Starting with the line containing "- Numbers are" and going on through the line containing "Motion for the", return the lines of the data below exactly, and only those.

* * *

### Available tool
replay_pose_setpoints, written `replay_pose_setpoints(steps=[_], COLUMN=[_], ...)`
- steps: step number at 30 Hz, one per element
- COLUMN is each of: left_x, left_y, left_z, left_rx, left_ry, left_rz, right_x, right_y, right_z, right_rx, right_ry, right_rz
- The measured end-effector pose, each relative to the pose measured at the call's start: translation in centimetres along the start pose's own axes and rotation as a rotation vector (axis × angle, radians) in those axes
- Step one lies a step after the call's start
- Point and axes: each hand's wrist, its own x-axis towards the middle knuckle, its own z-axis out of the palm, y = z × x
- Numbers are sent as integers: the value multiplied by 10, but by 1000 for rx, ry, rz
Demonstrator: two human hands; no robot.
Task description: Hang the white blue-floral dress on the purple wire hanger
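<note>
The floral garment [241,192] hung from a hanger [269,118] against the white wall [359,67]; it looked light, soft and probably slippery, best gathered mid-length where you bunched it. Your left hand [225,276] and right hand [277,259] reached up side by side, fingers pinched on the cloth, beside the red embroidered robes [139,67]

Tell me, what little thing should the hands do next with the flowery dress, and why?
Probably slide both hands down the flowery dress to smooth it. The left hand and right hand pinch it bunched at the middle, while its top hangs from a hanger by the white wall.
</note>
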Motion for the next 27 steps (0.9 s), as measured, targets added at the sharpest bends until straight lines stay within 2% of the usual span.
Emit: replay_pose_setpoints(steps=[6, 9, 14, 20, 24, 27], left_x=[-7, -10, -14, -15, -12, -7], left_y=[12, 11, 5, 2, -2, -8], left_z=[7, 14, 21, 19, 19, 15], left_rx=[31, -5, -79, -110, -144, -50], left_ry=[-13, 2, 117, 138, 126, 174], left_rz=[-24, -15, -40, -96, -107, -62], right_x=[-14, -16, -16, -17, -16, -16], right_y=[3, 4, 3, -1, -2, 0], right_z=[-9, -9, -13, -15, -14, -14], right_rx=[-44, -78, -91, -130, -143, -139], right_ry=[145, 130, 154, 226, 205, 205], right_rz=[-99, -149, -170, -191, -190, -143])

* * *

_RESULT FOR THIS TASK:_
- Numbers are sent as integers: the value multiplied by 10, but by 1000 for rx, ry, rz
Demonstrator: two human hands; no robot.
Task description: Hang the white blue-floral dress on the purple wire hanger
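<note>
The floral garment [241,192] hung from a hanger [269,118] against the white wall [359,67]; it looked light, soft and probably slippery, best gathered mid-length where you bunched it. Your left hand [225,276] and right hand [277,259] reached up side by side, fingers pinched on the cloth, beside the red embroidered robes [139,67]

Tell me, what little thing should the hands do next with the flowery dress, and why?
Probably slide both hands down the flowery dress to smooth it. The left hand and right hand pinch it bunched at the middle, while its top hangs from a hanger by the white wall.
</note>
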Motion for the next 27 steps (0.9 s), as measured, targets added at the sharpest bends until straight lines stay within 2% of the usual span.

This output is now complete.